• **AIM OF THE EXERCISE**: Whenever a line below mentions the word "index", that line should be copied.

------------------------------------------------

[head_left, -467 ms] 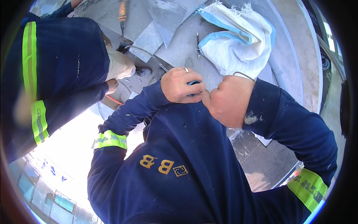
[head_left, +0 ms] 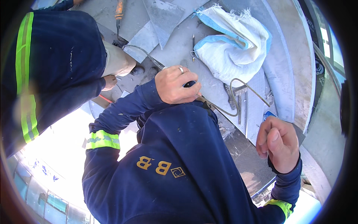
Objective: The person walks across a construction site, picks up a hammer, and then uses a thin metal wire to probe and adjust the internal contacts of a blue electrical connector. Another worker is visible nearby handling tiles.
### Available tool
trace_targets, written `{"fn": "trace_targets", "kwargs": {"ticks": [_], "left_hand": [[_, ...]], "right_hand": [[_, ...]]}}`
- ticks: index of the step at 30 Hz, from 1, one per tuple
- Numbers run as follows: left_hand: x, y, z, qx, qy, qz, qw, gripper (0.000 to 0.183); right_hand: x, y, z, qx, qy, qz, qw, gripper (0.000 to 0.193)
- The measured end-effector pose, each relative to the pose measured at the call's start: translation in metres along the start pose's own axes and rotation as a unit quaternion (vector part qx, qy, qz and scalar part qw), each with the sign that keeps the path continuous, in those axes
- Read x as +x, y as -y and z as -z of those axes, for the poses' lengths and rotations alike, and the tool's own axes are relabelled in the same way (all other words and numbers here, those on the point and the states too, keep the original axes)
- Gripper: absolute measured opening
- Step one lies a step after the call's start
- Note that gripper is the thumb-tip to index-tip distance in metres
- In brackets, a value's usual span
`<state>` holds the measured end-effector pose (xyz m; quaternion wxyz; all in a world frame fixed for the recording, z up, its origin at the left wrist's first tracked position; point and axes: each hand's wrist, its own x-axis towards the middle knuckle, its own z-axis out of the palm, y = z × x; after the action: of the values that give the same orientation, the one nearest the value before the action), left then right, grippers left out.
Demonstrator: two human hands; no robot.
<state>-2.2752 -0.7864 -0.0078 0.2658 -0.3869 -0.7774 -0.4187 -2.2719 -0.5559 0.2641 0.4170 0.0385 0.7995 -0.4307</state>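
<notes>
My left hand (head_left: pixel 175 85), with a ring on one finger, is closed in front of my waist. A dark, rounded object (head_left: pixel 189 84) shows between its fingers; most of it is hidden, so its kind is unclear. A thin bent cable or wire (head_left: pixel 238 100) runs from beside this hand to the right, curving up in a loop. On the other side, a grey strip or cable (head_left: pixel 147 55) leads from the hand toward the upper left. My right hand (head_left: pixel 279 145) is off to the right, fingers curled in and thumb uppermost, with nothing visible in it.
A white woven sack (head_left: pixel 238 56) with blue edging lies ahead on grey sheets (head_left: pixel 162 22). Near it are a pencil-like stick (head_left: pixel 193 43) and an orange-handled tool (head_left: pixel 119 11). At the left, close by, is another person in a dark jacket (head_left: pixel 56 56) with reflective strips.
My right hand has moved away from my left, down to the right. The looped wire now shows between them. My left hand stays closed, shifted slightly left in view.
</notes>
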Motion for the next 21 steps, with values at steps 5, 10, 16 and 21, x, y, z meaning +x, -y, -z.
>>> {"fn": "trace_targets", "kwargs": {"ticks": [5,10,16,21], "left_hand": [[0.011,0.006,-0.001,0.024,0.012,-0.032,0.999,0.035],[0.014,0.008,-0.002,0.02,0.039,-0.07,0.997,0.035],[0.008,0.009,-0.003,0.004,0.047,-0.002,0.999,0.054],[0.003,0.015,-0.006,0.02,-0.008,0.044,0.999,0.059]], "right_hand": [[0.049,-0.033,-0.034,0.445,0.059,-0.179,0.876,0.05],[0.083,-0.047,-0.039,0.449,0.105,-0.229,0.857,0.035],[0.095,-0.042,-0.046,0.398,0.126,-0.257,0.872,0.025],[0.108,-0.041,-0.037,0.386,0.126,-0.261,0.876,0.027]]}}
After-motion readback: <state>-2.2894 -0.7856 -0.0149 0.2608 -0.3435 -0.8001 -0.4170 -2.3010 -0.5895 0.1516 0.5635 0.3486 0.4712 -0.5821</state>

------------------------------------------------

• **OUTPUT FOR THIS EXERCISE**:
- ticks: index of the step at 30 Hz, from 1, one per tuple
- Note that gripper is the thumb-tip to index-tip distance in metres

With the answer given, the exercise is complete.